En Sıcak Konular

AKP’ye neden artık İslamcı denilemez?

0 0 0000 00:00 tsi
AKP’ye neden artık İslamcı denilemez? Gazeteci Ruşen Çakır "AKP’ye 'İslamcı demokrat' gibi tanımlar da yanlış" dedi ve ekledi: AKP’nin demokratlığını kanıtlayabilmesi için zamana ihtiyacı var. İşte o ilginç yazı...

Washington’daki 22-23 Mart tarihlerinde Georgetown Üniversitesi’nde “Günümüzde İslamcı Siyasetler” başlıklı uluslararası bir konferans düzenlendi. Ben de “İslamcılıktan Muhafazakar Demokratlığa: Türkiye’de AKP Olayı” başlıklı bir konuşma yaptım. Özetle, AKP’ye artık İslamcı dememizin mümkün olmadığını, ama “Müslüman demokrat”, “İslamcı demokrat” gibi tanımların da yanlış olacağını, çünkü AKP’nin demokratlığını tam olarak kanıtlayabilmesi için zamana ihtiyaç olduğunu söyledim.

Konferans boyunca Lübnan, Filistin, Fas, Suudi Arabistan, Tunus gibi Arap ülkelerindeki İslami hareketler üzerine sunuşları dinlerken AKP’nin İslamcılıktan çoktan istifa etmiş olduğuna bir kez daha kani oldum.

Öncelikle dış politika
Türkiye’de İslamcılık denince akla başörtüsü, İmam Hatip Liseleri (İHL), Kuran kursları gibi sorunlu konular geliyor.

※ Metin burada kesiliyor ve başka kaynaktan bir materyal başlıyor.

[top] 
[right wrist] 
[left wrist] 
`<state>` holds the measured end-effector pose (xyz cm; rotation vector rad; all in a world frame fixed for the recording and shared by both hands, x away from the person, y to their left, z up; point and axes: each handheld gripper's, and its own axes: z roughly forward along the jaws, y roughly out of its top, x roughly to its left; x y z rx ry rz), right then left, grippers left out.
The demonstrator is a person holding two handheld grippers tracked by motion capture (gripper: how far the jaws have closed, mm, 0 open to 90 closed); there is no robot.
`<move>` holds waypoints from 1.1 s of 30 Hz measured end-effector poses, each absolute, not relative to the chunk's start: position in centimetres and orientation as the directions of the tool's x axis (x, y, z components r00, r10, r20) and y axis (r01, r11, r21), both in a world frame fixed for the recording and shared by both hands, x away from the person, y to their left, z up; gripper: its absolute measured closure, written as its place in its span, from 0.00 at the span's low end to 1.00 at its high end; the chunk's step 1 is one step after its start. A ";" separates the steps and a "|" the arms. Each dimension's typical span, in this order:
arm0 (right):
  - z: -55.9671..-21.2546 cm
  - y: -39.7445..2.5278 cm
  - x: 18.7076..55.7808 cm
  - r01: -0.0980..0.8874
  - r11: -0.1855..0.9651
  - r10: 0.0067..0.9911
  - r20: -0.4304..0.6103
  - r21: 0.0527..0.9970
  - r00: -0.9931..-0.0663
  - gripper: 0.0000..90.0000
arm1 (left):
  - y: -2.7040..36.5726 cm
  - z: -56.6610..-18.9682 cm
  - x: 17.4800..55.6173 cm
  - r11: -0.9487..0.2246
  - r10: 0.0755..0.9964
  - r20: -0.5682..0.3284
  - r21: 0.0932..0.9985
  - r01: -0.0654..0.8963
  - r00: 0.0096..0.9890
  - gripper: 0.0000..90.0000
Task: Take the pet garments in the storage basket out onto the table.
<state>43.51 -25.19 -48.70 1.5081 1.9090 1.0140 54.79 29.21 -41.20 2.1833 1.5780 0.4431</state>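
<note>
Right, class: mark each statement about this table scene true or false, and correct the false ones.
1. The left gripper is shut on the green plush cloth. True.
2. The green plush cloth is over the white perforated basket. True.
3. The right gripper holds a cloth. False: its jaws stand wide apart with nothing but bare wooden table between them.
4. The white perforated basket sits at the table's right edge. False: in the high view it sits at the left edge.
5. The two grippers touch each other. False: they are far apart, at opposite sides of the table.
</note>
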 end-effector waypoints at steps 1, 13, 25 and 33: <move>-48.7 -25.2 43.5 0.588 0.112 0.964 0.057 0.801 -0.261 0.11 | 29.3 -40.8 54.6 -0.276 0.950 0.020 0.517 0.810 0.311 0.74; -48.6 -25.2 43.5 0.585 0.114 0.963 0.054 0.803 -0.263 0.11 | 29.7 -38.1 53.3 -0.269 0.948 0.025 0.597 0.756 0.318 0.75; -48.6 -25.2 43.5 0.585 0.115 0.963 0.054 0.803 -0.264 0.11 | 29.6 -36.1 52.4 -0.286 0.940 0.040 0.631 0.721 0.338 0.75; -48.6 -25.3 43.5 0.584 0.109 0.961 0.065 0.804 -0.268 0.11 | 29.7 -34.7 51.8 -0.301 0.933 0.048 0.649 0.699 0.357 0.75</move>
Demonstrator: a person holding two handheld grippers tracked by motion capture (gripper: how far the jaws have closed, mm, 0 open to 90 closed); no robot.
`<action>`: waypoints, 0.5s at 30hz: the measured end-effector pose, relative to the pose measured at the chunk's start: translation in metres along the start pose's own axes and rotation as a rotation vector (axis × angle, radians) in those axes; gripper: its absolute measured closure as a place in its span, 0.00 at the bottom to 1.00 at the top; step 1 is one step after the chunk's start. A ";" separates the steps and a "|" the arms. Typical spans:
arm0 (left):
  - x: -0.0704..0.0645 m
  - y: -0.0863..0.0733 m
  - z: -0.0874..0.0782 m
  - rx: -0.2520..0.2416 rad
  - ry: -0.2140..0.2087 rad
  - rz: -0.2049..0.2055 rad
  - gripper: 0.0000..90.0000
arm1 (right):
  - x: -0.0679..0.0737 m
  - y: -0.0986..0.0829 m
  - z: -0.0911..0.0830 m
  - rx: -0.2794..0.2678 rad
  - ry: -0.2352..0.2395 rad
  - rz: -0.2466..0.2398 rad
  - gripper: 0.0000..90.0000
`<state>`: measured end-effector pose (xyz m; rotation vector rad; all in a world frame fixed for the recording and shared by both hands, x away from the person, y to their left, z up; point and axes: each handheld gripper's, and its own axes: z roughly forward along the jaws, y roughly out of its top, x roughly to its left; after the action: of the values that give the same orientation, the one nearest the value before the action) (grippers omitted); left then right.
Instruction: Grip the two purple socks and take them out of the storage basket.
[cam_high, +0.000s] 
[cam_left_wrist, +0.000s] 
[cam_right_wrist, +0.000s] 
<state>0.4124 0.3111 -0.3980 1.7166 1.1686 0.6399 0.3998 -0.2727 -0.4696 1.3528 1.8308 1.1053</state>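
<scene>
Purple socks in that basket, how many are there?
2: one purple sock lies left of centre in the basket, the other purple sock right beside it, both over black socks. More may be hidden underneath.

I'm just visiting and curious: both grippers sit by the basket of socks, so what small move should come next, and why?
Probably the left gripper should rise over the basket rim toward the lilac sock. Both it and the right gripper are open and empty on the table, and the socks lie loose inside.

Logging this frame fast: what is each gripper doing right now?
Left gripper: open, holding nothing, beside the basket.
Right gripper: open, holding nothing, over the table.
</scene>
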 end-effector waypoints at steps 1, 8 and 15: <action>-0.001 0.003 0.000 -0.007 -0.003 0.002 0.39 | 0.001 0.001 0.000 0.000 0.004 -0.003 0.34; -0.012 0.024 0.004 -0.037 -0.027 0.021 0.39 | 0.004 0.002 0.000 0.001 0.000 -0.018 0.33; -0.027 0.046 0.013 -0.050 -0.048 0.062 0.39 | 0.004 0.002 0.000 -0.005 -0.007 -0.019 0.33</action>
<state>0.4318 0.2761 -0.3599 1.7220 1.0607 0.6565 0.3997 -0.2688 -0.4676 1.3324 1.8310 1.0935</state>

Kimileri AKP’nin başörtüsüne hiç el atmamasını, İHL ve kurslar konusundaysa beceriksiz çıkmasını İslamcılığı bırakmış olmasıyla izah etmeye çalışırken, bazıları da AKP’lilerin “takiyye” yaptıklarına, uygun bir zamanda ülkeyi yukardan aşağıya İslamileştireceklerine inanıyor.

Tabii ki bu konular önemli ama İslamcılık bunlardan ibaret değil. Örneğin siyasal anlamda İslamcılık söz konusu olunca ilk akla gelen dış politikadır. Necmettin Erbakan’ın başbakanlığını düşünelim. İlk resmi gezisini İran’a yapmış, yaklaşık bir yılda hiçbir Batı ülkesini ziyaret etmemişti. Bir de Recep Tayyip Erdoğan’a bakalım: 2.5 yıldır ABD’deyim, kendisini iki kez Washington, iki kez New York, bir kez de Sun Valley’de gördüm. Erdoğan kuşkusuz Doğu’ya, İslam ülkelerine de çok gitti ama önceliğin Batı’da olduğu aşikar. Dün RP’nin alamet-i farikası “Hıristiyan kulübü” dediği AB’ye karşı çıkmasıydı, bugün AKP aynı AB’yi “cumhuriyetten sonra en büyük medeniyet projesi” olarak ana hedef haline getirdi.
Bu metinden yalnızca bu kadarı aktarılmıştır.